2. The actual phenomena of volcanic eruptions, however, show that a source of explosive energy is almost always associated with them, and that while the transference of the subterranean molten magma towards the volcanic vents may be referred to the results of terrestrial contraction, the violent discharge of materials from those vents must be assigned to some kind of energy stored up in the substance of the earth's interior.
The deep-seated magma from which lavas ascend contains various vapours and gases which, under the enormous pressure within and beneath the terrestrial crust, are absorbed or dissolved in it. So great is the tension of these gaseous constituents, that when from any cause the pressure on the magma is suddenly relieved, they are liberated with explosive violence.
A volcanic paroxysm is thus immediately the effect of the rapid escape of these imprisoned gases and vapours. With such energy does the explosion sometimes take place, that the ascending column of molten lava is blown into the finest impalpable dust, which may load the air around a volcano for many days before it falls to the ground, or may be borne in the upper regions of the atmosphere round the globe.
The proportion of dissolved gases varies in different lavas, while the lavas themselves differ in the degree of their liquidity. Some flow out tranquilly like molten iron, others issue in a pasty condition and rapidly congeal into scoriæ and clinkers. Thus within the magma itself the amount of explosive energy is far from being always the same.

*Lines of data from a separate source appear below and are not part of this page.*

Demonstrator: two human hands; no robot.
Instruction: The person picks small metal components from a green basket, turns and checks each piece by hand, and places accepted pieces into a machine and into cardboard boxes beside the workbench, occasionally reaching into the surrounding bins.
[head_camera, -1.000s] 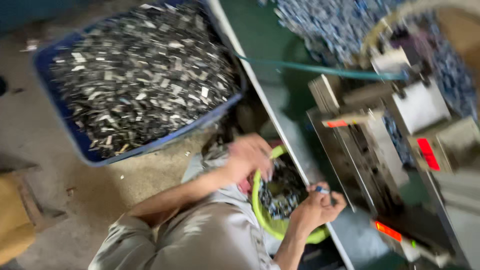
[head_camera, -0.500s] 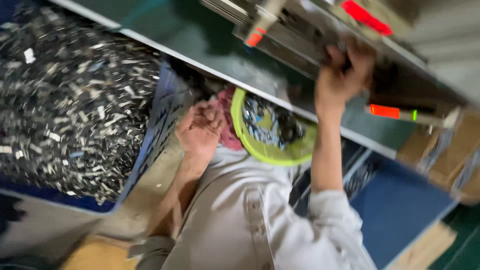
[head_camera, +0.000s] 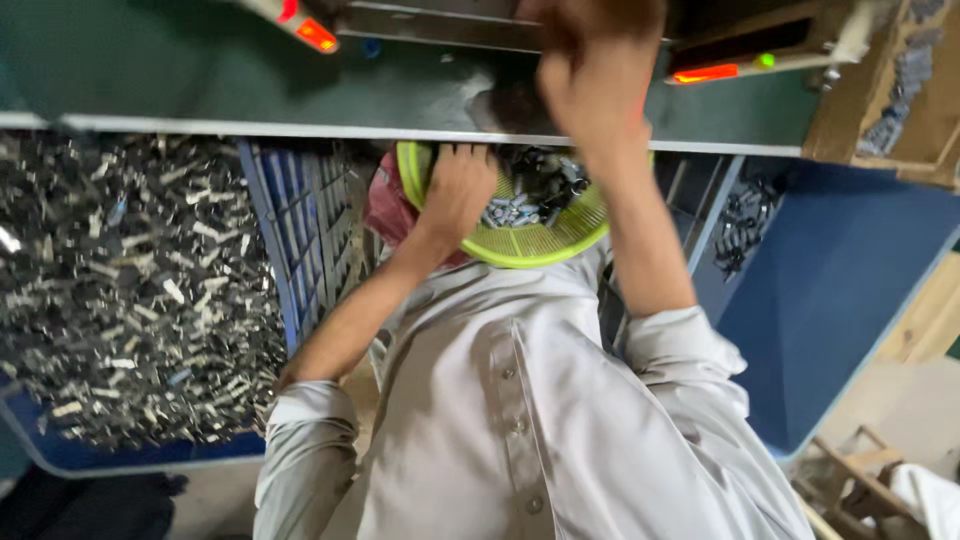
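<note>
A round yellow-green basket (head_camera: 545, 245) with small dark metal parts sits in my lap, half under the green table edge (head_camera: 250, 125). My left hand (head_camera: 455, 190) lies over the basket's left rim with fingers curled down onto it. Beside it shows a pink cloth (head_camera: 385, 205). My right hand (head_camera: 595, 80) is raised in front of the machine (head_camera: 440, 15) on the table. It is blurred and looks closed; whatever it may hold is hidden.
A blue crate (head_camera: 300, 240) heaped with small silvery and dark metal pieces (head_camera: 130, 300) stands at my left. A blue bin (head_camera: 850, 300) with a few dark parts is at my right. Red and green lamps (head_camera: 715, 70) glow on the machine. Wooden boards (head_camera: 935, 320) lie far right.
The view has swung round. My left hand has moved from the pink cloth onto the basket rim. My right hand stays raised at the machine.
</note>
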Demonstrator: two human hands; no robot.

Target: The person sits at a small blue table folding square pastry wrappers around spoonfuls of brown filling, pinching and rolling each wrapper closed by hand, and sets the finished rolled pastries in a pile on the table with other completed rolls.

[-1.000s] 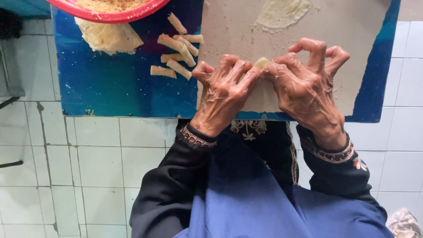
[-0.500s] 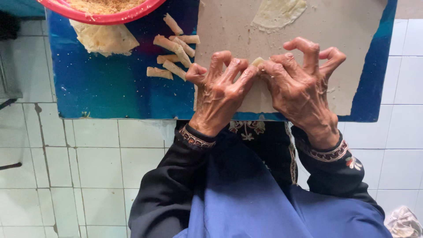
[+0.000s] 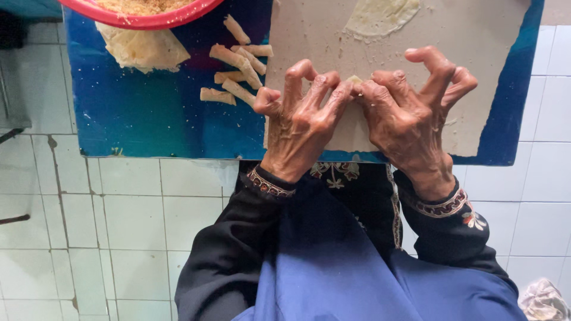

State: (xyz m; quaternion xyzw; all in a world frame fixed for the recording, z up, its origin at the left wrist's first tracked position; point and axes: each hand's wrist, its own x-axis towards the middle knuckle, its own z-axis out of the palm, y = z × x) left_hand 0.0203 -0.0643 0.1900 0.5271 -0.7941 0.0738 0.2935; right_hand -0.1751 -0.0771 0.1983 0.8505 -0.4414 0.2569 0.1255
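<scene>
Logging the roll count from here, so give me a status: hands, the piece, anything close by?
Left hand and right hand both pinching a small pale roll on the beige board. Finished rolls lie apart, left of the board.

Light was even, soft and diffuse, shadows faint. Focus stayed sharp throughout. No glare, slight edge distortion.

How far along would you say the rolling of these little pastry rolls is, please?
Done: a pile of thin, pale rolled pastry sticks lies on the blue table. In hand: the left hand and right hand press a small pale roll between their fingertips on the beige board. Left: a flat wrapper on the board, folded wrappers and filling in the red bowl.
</scene>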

It is to the co-operation of these two causes—terrestrial contraction and its effects on the one hand, and the tension of absorbed gases and vapours the other—that the phenomena of volcanoes appear to be mainly due. There is no reason to believe that modern volcanoes differ in any essential respect from those of past ages in the earth's history. It might, indeed, have been anticipated that the general energy of the planet would manifest itself in far more stupendous volcanic eruptions in early times than those of the modern period. But there is certainly no geological evidence in favour of such a difference. One of the objects of the present work is to trace the continuity of volcanic phenomena back to the very earliest epochs, and to show that, so far as the geological records go, the interior of the planet has reacted on its exterior in the same way and with the same results.